Reproduce all the data, character for character.

Records provided.
---------------
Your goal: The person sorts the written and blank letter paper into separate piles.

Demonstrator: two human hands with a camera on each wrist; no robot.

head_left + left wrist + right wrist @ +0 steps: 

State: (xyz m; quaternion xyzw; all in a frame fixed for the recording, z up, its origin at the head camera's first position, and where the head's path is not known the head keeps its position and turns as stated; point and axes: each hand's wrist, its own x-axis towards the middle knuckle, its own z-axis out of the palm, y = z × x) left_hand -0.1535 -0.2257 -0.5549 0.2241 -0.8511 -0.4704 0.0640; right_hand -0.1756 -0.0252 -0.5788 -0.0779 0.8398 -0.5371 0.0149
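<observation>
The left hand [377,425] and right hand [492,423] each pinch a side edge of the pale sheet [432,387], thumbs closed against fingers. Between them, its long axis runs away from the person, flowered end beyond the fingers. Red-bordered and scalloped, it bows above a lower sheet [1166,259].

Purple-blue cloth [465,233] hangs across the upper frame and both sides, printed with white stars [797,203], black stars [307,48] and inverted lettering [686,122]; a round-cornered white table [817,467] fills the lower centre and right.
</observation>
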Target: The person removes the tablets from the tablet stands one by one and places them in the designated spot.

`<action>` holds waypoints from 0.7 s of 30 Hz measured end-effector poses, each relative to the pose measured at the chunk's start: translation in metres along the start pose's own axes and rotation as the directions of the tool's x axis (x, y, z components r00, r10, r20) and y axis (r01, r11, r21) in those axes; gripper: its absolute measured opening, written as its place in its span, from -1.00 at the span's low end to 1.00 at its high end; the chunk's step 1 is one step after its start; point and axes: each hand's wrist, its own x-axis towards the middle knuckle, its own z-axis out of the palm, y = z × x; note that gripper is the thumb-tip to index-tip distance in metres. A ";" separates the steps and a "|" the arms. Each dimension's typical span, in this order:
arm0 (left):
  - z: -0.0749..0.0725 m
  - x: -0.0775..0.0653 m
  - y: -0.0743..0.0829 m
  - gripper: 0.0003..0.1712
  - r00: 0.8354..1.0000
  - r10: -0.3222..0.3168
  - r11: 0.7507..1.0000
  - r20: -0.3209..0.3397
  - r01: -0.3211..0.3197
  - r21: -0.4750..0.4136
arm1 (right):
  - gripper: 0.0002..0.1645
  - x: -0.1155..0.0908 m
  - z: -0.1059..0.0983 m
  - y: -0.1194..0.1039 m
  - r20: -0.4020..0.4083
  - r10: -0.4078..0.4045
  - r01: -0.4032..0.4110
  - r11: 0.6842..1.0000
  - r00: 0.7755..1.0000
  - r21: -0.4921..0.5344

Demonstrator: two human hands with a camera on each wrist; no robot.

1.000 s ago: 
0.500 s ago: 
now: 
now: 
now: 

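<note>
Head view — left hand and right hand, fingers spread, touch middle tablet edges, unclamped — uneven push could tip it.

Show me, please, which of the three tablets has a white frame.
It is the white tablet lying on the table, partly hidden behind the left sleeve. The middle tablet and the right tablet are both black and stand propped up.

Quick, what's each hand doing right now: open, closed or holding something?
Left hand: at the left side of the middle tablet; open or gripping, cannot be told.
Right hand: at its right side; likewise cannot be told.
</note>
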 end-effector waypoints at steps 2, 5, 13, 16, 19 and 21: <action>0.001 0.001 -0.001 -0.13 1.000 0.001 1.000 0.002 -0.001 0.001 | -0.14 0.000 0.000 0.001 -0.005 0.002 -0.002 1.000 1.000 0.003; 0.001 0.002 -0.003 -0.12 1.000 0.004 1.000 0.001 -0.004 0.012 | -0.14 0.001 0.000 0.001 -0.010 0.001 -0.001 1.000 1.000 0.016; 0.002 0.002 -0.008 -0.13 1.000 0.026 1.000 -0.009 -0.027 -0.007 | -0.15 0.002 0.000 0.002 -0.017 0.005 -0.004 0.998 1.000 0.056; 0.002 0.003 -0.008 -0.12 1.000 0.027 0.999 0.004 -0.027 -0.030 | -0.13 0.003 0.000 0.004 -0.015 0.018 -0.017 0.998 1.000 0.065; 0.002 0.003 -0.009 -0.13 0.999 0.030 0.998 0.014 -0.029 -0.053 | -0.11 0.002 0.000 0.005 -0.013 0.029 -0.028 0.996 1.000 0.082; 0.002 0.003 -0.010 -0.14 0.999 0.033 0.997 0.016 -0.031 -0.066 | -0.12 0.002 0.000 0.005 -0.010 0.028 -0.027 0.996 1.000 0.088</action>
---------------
Solution to the problem.
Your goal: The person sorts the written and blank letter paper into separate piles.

Demonstrator: two human hands with a camera on each wrist; no robot.

head_left + left wrist + right wrist @ +0 steps: 

State: (xyz m; quaternion xyzw; all in a frame fixed for the recording, z up, its origin at the head camera's first position, and where the head's path is not known the head keeps its position and turns as stated; point and axes: each hand's wrist, its own x-axis towards the middle knuckle, its own z-axis out of the palm, y = z × x) left_hand -0.1535 -0.2257 -0.5549 0.2241 -0.8511 -0.4704 0.0640; right_hand -0.1756 -0.0252 -0.5788 -0.0779 0.8398 -0.5371 0.0149
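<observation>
The left hand [377,425] and right hand [492,423] each pinch a side edge of the pale sheet [432,387], thumbs closed against fingers. Between them, its long axis runs away from the person, flowered end beyond the fingers. Red-bordered and scalloped, it bows above a lower sheet [1166,259].

Purple-blue cloth [465,233] hangs across the upper frame and both sides, printed with white stars [797,203], black stars [307,48] and inverted lettering [686,122]; a round-cornered white table [817,467] fills the lower centre and right.
</observation>
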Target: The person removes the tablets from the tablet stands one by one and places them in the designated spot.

`<action>` holds waypoints from 0.7 s of 30 Hz measured end-effector poses, each relative to the pose measured at the chunk's start: translation in metres along the start pose's own axes and rotation as the directions of the tool's x axis (x, y, z components r00, r10, r20) and y axis (r01, r11, r21) in those axes; gripper: its absolute measured opening, written as its place in its span, from -1.00 at the span's low end to 1.00 at its high end; the chunk's step 1 is one step after its start; point and axes: each hand's wrist, its own x-axis towards the middle knuckle, its own z-axis out of the palm, y = z × x; note that gripper is the thumb-tip to index-tip distance in metres. A ";" separates the steps and a "|" the arms. Each dimension's typical span, in this order:
arm0 (left):
  - z: -0.0749..0.0725 m
  - x: -0.0775..0.0653 m
  - y: -0.0743..0.0829 m
  - gripper: 0.0003..0.1712
  - r00: 0.8354..1.0000
  - r10: -0.3222..0.3168
  - r11: 0.7507..1.0000
  - r20: -0.3209..0.3397
  - r01: -0.3211..0.3197
  - r21: -0.4750..0.4136
arm1 (right):
  - gripper: 0.0002..0.1645
  - x: -0.1155..0.0908 m
  - z: -0.1059..0.0983 m
  - y: -0.1194..0.1039 m
  - r20: -0.4020..0.4083
  - r10: -0.4078..0.4045
  - r01: -0.4032..0.4110
  - r11: 0.6842..1.0000
  - r00: 0.7755..1.0000
  - r21: -0.4921..0.5344

Demonstrator: two human hands with a camera on each wrist; no robot.

1.000 s ago: 
0.500 s ago: 
now: 
now: 
now: 

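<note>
Head view — left hand and right hand, fingers spread, touch middle tablet edges, unclamped — uneven push could tip it.

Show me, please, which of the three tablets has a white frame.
It is the white tablet lying on the table, partly hidden behind the left sleeve. The middle tablet and the right tablet are both black and stand propped up.

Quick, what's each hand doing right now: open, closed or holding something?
Left hand: at the left side of the middle tablet; open or gripping, cannot be told.
Right hand: at its right side; likewise cannot be told.
</note>
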 end-effector waypoints at steps 2, 5, 13, 16, 19 and 21: <action>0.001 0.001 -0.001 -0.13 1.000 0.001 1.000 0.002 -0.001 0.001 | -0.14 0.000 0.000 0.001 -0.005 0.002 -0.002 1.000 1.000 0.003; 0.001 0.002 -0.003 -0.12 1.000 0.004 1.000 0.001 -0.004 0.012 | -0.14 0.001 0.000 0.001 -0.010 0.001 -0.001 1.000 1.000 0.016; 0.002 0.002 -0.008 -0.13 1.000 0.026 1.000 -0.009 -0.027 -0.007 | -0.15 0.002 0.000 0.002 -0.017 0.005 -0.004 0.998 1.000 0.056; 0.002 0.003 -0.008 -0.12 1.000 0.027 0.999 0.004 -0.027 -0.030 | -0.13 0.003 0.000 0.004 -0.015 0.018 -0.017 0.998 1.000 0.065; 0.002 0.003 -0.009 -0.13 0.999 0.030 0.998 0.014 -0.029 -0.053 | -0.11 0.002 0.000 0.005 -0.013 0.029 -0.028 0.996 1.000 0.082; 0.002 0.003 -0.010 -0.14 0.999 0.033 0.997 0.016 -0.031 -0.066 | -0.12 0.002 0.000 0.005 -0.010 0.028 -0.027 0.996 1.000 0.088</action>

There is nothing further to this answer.